Chapter 4

The next morning,
the phone calls started at 6:00 AM.
My phone buzzed against the nightstand.
I didn't answer.
I knew it was Marjorie.
I knew it was the lawyers.
I knew it was the vultures,
circling again,
looking for a chink in the armor.
I turned the phone off.
I walked to the kitchen.
I made coffee.
I watched the sun rise over the ridge.
I felt a strange, detached calm.
I had done what needed to be done.
I had reclaimed my space.
But the war wasn't over.
It had only moved to a new front.
I heard a car pull into the driveway.
I didn't reach for the phone this time.
I went to the front window.
It was Bradley’s lawyer,
Mr. Gable.
He looked serious.
I opened the door before he could knock.
"I heard about last night," he said,
his voice low.
"I assume you have the police report?"
"I do," I said.
"They tried to take everything."
"I know."
He stepped inside.
He looked at the empty suitcases in the hallway.

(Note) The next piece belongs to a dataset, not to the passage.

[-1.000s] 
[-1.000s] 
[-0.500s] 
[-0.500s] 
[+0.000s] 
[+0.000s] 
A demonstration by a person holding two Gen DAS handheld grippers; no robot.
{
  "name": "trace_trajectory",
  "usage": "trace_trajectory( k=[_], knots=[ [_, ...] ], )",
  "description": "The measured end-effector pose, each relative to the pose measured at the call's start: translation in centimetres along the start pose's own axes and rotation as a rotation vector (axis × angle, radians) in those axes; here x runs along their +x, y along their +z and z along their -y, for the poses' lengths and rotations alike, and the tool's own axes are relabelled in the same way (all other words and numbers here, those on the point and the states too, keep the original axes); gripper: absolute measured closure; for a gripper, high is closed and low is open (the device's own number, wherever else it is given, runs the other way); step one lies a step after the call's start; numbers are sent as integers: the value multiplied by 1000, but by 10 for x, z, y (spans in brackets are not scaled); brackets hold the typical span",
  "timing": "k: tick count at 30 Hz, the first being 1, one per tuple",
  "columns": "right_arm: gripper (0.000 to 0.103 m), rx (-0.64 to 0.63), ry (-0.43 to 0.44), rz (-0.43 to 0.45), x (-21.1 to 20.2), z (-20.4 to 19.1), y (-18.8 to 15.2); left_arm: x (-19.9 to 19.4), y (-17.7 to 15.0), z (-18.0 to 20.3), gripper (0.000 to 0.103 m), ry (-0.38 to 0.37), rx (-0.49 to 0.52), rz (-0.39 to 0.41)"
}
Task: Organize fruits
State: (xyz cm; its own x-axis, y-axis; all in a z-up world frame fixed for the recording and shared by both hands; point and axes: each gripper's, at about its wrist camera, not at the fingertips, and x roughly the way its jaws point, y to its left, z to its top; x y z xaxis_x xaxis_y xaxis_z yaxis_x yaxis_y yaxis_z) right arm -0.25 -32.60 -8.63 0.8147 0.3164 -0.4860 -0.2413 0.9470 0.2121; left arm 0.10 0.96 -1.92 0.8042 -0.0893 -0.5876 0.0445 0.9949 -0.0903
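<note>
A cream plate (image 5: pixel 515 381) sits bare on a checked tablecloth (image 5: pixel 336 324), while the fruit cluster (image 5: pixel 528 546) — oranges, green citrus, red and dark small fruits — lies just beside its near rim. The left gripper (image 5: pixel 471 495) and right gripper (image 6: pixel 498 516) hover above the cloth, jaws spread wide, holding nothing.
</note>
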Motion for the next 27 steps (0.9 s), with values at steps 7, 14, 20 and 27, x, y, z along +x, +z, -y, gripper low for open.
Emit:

"They won't stop, you know.
This is about money,
but it’s also about pride.
Marjorie has never been told 'no' in her life.
She’s certainly never been told 'no' by a woman she considers a social inferior."
"What do I do?" I asked.
"We file a suit for harassment and theft," he said.
"We make it clear that any attempt to enter the property will result in immediate prosecution."
"Can we do that?"
"We have the legal standing.
The trust is absolute.
Bradley was a genius,
or perhaps just a man who loved his wife very much.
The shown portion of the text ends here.